WHAT IS NEEDED: The required output is the lines below from the line containing "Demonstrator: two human" to the line containing "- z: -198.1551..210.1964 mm", inclusive, retyped exactly. No other lines belong in it.

━━━ DATA TO PROCESS ━━━

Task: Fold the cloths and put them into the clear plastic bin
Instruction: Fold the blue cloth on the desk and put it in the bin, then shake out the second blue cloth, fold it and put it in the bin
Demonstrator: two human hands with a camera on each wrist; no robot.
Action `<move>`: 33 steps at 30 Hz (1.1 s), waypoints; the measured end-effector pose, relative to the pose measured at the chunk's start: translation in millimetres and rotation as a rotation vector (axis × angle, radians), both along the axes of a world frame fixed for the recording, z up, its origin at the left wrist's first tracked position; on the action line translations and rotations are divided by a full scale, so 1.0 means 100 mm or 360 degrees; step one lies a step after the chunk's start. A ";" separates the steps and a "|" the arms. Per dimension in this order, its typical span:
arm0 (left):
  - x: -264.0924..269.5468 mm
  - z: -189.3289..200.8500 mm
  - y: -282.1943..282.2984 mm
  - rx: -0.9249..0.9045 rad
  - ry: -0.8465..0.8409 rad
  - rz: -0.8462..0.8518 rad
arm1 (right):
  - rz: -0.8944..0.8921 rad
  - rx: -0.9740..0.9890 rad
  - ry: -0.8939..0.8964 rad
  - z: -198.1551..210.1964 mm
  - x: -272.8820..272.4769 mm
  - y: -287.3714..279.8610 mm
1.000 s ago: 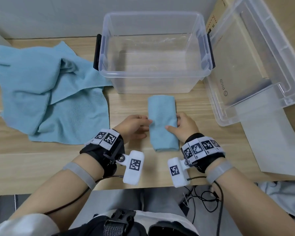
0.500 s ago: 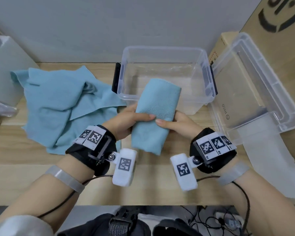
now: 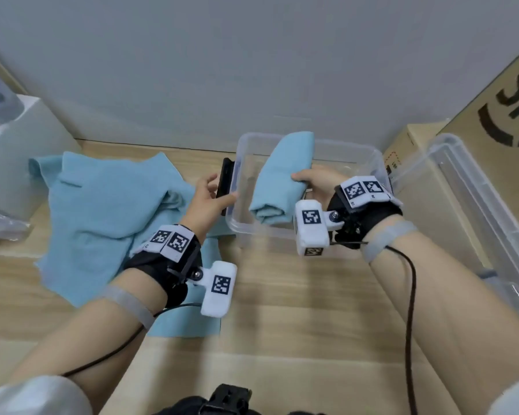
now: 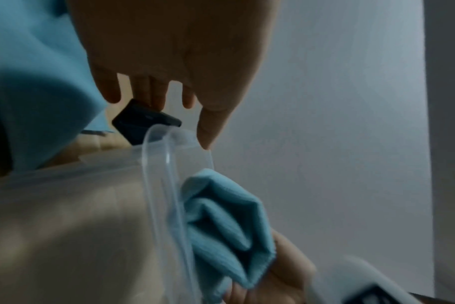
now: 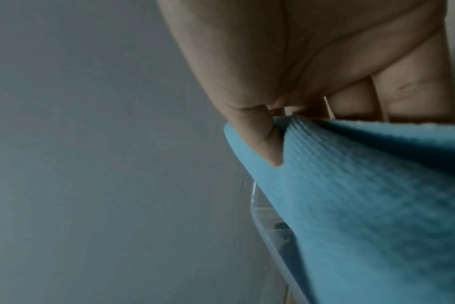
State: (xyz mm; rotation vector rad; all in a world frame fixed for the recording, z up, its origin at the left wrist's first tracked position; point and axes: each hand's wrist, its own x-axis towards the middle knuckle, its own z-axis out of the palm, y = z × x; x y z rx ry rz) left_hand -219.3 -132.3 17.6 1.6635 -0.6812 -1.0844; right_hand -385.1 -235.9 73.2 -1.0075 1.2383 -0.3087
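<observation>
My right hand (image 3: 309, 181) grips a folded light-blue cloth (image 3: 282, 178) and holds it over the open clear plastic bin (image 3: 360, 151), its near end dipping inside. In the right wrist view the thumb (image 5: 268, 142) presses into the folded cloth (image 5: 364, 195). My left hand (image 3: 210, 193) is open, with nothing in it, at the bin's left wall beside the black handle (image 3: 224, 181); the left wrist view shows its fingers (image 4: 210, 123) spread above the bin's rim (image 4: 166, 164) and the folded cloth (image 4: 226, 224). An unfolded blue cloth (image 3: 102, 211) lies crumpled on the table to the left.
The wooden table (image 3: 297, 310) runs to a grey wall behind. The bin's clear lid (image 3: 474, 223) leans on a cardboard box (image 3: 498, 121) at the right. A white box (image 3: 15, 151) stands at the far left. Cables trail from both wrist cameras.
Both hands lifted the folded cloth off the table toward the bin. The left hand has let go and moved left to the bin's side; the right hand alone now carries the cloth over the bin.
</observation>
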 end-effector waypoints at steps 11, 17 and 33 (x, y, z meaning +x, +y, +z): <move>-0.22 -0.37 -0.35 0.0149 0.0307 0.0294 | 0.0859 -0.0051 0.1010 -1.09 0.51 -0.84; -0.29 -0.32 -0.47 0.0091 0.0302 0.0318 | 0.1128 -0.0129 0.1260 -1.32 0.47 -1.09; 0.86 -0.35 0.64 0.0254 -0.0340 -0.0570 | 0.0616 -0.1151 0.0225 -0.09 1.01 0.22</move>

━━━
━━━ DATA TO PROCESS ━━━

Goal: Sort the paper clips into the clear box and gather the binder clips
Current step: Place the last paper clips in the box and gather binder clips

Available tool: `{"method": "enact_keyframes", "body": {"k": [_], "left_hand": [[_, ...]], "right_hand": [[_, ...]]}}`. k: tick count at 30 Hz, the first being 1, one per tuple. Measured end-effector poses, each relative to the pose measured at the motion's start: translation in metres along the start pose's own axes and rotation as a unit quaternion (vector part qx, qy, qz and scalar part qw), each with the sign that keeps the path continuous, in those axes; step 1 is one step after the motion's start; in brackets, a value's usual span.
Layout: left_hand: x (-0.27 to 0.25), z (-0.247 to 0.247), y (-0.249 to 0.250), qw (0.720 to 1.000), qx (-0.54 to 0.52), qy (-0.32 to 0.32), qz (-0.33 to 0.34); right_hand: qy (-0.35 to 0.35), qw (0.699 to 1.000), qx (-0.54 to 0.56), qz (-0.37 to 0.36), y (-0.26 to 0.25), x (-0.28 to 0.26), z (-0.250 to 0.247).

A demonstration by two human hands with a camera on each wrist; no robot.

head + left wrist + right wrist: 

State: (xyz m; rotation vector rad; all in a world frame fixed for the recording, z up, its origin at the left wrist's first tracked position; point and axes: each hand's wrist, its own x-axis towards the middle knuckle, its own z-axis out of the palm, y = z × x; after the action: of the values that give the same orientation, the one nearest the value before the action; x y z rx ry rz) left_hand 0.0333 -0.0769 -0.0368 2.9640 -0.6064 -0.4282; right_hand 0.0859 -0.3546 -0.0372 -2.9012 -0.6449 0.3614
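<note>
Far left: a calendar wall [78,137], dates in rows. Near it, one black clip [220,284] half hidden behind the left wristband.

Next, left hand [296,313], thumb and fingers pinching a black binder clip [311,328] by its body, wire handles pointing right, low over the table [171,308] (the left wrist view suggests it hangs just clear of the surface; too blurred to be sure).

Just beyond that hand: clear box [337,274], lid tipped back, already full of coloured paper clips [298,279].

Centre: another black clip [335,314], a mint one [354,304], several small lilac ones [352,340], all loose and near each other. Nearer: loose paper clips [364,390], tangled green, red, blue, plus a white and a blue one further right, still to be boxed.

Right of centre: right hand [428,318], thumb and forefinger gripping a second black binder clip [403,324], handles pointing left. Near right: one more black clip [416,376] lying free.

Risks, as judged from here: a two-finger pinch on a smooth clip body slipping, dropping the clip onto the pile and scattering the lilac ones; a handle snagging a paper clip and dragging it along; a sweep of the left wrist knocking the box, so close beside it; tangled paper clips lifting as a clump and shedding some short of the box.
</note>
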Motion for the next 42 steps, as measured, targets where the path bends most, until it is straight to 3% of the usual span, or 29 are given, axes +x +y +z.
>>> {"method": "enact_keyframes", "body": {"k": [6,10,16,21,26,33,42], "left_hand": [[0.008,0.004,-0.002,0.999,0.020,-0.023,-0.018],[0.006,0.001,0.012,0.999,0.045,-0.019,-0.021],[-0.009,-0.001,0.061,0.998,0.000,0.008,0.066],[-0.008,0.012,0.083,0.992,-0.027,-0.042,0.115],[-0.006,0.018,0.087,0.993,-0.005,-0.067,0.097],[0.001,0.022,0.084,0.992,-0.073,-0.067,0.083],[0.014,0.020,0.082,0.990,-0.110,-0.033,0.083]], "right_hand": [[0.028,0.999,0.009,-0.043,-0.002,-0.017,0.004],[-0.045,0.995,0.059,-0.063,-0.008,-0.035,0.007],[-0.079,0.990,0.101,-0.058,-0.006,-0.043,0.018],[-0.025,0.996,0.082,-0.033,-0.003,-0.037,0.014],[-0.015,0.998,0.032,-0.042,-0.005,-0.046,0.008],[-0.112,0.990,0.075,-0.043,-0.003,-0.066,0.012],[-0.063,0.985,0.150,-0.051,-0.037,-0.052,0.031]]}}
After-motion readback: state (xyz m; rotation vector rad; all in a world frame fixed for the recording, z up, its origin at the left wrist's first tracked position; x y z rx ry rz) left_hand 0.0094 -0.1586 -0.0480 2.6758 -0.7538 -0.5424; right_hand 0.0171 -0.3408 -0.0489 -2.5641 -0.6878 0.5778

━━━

TASK ANSWER:
Demonstrator: two human hands with a camera on each wrist; no robot.
Action `<move>`: 33 steps at 30 Hz (1.1 s), waypoints; the measured end-effector pose, relative to the pose measured at the chunk's start: translation in millimetres and rotation as a rotation vector (axis × angle, radians), both along the axes of a world frame fixed for the recording, z up, its origin at the left wrist's first tracked position; on the action line translations and rotations are divided by a full scale, so 1.0 means 100 mm or 360 degrees; step one lies a step after the chunk's start. A ";" separates the steps and a "|" the arms. Per dimension in this order, its typical span:
arm0 (left):
  - x: -264.0924..269.5468 mm
  - z: -189.3289..200.8500 mm
  - y: -282.1943..282.2984 mm
  - rx: -0.9249..0.9045 rad
  - ry: -0.8465..0.8409 rad
  - rz: -0.8462..0.8518 rad
arm1 (right):
  - rz: -0.8944..0.8921 rad
  - rx: -0.9740..0.9890 rad
  - ry: -0.8939..0.8964 rad
  - z: -198.1551..210.1964 mm

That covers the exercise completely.